22/4/15

MANOS, COGED Y USAD, por Mar Redondo


Abro la edición digital de la tarde del periódico y me encuentro con dos imágenes  radicalmente distintas, pero en las que los protagonistas podrían ser los mismos. En una de ellas, una adolescente de pelo largo se abraza a una mujer adulta, ocultando el rostro contra su pecho en actitud de quien busca abrigo, consuelo, protección: lo que esa imagen reproduce en realidad aunque no se vea es a un muchacho de trece años que acaba de matar a su profesor. En la otra, un grupo de niños de ambos sexos, algo menores que aquél pero no mucho, sentados frente a una mesa larga corrida se enfrentan en un torneo de shogi, el llamado juego de mesa de los generales o ajedrez japonés. Me choca tal disparidad de comportamientos. Me  sorprende que unas manos que hará apenas nada que han aprendido a atarse bien los cordones sean potencialmente capaces lo mismo de manipular una pieza de ajedrez que una ballesta, como si la mecánica del usar no obedeciese a otra cosa que leyes físicas: está ahí, luego se coge y se usa.
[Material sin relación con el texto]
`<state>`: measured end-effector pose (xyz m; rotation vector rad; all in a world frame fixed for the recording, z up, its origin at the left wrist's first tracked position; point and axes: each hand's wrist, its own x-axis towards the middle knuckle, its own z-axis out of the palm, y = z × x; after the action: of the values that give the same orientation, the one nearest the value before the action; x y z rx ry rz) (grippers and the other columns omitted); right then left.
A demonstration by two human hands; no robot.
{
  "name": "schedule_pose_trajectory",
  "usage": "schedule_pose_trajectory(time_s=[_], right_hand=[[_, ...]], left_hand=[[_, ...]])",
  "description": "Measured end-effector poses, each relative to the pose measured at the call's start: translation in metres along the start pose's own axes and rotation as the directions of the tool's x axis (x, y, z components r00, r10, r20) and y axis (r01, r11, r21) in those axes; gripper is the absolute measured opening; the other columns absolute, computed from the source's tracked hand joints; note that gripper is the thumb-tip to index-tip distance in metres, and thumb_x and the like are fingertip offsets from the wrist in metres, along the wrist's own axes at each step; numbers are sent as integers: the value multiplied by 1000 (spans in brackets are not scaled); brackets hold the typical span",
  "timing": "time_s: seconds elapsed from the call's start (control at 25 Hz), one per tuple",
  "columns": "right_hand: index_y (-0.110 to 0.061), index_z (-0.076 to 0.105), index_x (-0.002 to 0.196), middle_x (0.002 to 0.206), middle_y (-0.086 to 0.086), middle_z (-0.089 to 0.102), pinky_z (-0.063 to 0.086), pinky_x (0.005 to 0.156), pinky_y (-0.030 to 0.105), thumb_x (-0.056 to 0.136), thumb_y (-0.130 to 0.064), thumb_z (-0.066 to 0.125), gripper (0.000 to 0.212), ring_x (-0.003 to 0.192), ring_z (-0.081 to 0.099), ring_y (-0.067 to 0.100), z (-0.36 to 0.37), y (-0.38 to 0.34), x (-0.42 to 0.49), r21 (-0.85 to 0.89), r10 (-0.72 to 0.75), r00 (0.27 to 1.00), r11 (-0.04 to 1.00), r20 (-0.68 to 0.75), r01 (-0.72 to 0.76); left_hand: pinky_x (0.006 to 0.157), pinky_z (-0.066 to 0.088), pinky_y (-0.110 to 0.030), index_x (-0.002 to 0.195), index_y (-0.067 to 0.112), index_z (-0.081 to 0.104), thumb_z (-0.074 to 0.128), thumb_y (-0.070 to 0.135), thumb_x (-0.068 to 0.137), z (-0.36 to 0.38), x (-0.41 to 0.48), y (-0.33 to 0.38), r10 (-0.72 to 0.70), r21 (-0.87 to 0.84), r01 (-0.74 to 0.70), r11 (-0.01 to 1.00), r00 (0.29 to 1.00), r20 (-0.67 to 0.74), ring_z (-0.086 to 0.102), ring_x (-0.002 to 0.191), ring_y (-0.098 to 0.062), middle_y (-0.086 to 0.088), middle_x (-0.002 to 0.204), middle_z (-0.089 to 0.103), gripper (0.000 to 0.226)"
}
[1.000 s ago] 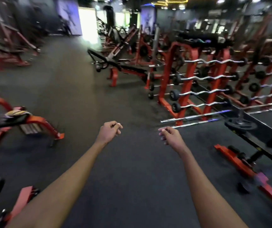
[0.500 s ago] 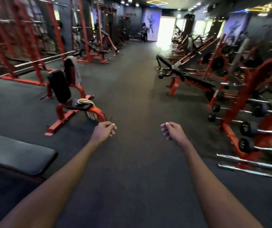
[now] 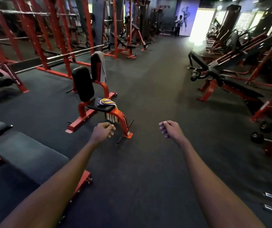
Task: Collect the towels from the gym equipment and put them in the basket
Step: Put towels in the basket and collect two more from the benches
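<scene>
The left hand (image 3: 103, 131) and the right hand (image 3: 169, 130) reach out ahead, fingers loosely curled and holding nothing, just as a second ago. What has changed is the view around them. It has swung left, so the barbells (image 3: 257, 137) that filled the right side are now at the edge. The red seat (image 3: 123, 119), which sat far off to the left, now stands just beyond the left hand. A striped towel (image 3: 106, 102) lies bunched on its padded surface (image 3: 101, 109), with one end hanging off the front. Behind it a grey towel (image 3: 102, 68) hangs over a second backrest (image 3: 94, 65). No basket is in view. By my judgement the person is closing on the striped towel, with the left hand nearest it and nothing picked up yet
</scene>
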<state>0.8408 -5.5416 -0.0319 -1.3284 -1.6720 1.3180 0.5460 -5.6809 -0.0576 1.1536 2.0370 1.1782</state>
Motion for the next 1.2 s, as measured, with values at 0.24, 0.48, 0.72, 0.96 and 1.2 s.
schedule_pose_trajectory(time_s=[0.24, 0.48, 0.72, 0.96, 1.2], right_hand=[[-19, 64, 88, 75, -2, 61, 38, 40, 15, 103, -14, 42, 28, 56, 51, 8, 51, -19, 157, -36, 18, 996, 999, 83, -15], [-19, 63, 86, 74, -3, 59, 37, 38, 13, 104, -15, 41, 29, 54, 50, 7, 100, -45, 331, -40, 0, 988, 999, 154, 7], [-18, 63, 84, 72, -1, 59, 36, 38, 16, 102, -12, 41, 29, 54, 49, 9, 197, -77, 486, -50, 17, 960, 999, 279, -3], [-15, 65, 89, 72, -2, 60, 37, 41, 18, 101, -13, 41, 27, 54, 49, 8, 315, -87, 624, -96, 42, 940, 995, 338, -10], [-18, 64, 81, 71, -1, 60, 38, 38, 16, 100, -11, 41, 31, 53, 50, 9, 403, -97, 738, -136, 125, 936, 987, 328, -84]], left_hand=[[56, 46, -24, 82, 11, 73, 56, 19, 94, -14, 135, -25, -45, 7, 45, 999, 997, -58, 60, 56, -12, -7, 69, 72, 23], [48, 43, -16, 77, 14, 70, 54, 13, 95, -20, 276, -43, -88, -5, 88, 996, 988, -131, 57, 52, -12, -5, 64, 68, 24], [53, 47, -16, 84, 8, 72, 55, 9, 94, -57, 397, -77, -174, -26, 173, 985, 958, -228, 56, 45, 0, -6, 67, 68, 20], [45, 42, -13, 83, 8, 72, 54, 12, 94, -113, 553, -131, -248, -99, 229, 968, 930, -270, 55, 50, -10, -8, 67, 66, 21], [54, 45, -27, 82, 6, 71, 55, 12, 94, -149, 682, -160, -285, -147, 255, 956, 925, -252, 57, 56, -16, -7, 67, 66, 21]])
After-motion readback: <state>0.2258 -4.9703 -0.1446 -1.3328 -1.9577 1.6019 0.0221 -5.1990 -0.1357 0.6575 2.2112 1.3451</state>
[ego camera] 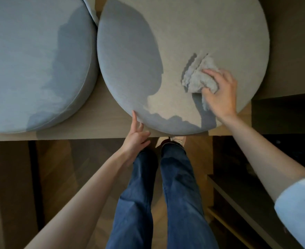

Intento recordar qué cosas hacía yo un día cualquiera a mis trece años, ha llovido desde entonces y me cuesta, pero no tanto como para no poder verme saltando a la rayuela o jugando al escondite inglés en el patio del colegio, montando en aquellos tortuosos patines de correas en la acera de delante de casa o, lo más atrevido que alcanzo a evocar, espiando la entrada a clase de los chicos desde la ventana de la planta de las chicas —aquellos “gloriosos” años de la educación diferenciada—. Siniestro lo que alguna pérfida compañera me hizo vivir, al margen del consabido y despiadado “no te ajunto” y del eminentemente cruel “gorda y gafotas” que he de confesar me hizo mella durante años: el terror a la famosa “mano negra” que se escondía en los cuartos de baño y, por extensión, en toda habitación donde no hubiese un adulto presente para ahuyentarla. Era duro, muy duro. Pasábamos miedo, por la mano negra, por las amenazas de no ajuntamiento, por la mortificación y el rechazo a causa de nuestro tripita no adolescentemente canónica, y estaban las terribles diferencias generacionales, y sufríamos, vaya que si sufríamos, como adolescentes, para qué voy a decir más. Pero no recuerdo, tal vez empiece a estar gagá y debiera consultar las hemerotecas para corroborarlo o tal vez mi mente ha preferido borrarlo, pero, insisto, no recuerdo en aquel tiempo ni un solo caso de “adolescente mata a…”


Cómo sobrevivíamos en aquel entonces a los primeros envites de la vida, no tengo la menor idea; quizá alguna vez tuvimos ganas de matar también, o de morir, o de matar y morir, quién sabe, cada cual que rebusque en el recóndito baúl de su memoria y se responda a sí mismo. Qué recursos o qué patrones o qué motivaciones nos apartaron del abismo y evitaron, no ya que llegáramos tan lejos sino tan siquiera que nos aproximáramos a él, vaya usted a saber. Dice el artículo que acompaña a la foto de los niños jugando al shogi que hay un patrón de actividad cerebral característico cuando se elige una estrategia y que éste es totalmente diferente al que aparece cuando se hacen movimientos concretos”. Y yo me pregunto si un niño de trece años que mata lo hace en un movimiento concreto de solución rápida o bajo una estrategia, y en este último caso si esa estrategia es ofensiva o defensiva, si ataca al enemigo o se defiende de él, si antes de coger y usar contra aquél ese objeto, esa pieza, calcula sobre la mesa de la cocina, de estudio, de los generales, que este gesto multiplicará hasta el infinito el riesgo para sus propias tropas y entonces, sí, levantará la mano y hará el fatídico, irreversible movimiento que nos cambiará a todos la vida.